Aim of the exercise:
In the following listing, work out how many lines contain the string "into", and state only that number.

Collected data:

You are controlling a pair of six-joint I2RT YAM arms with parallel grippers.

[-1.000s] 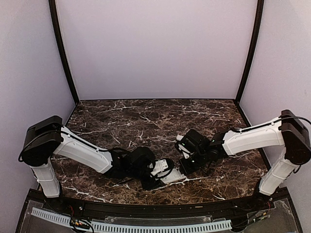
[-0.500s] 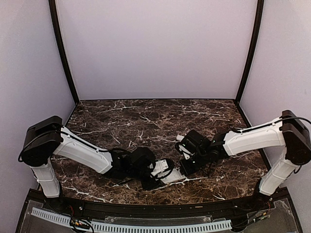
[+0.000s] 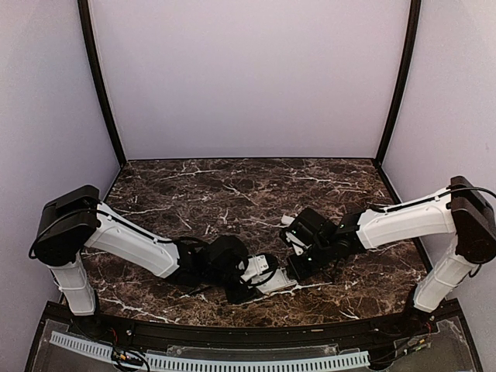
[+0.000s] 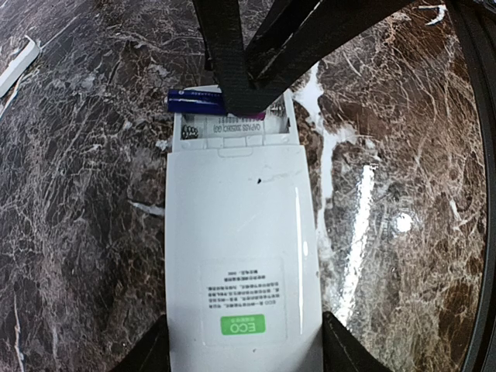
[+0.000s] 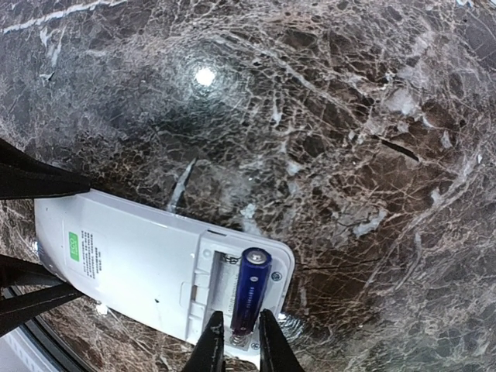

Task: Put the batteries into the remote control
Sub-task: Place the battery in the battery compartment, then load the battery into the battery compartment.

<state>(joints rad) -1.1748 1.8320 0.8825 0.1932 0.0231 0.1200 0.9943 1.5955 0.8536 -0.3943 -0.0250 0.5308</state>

Exercise result:
2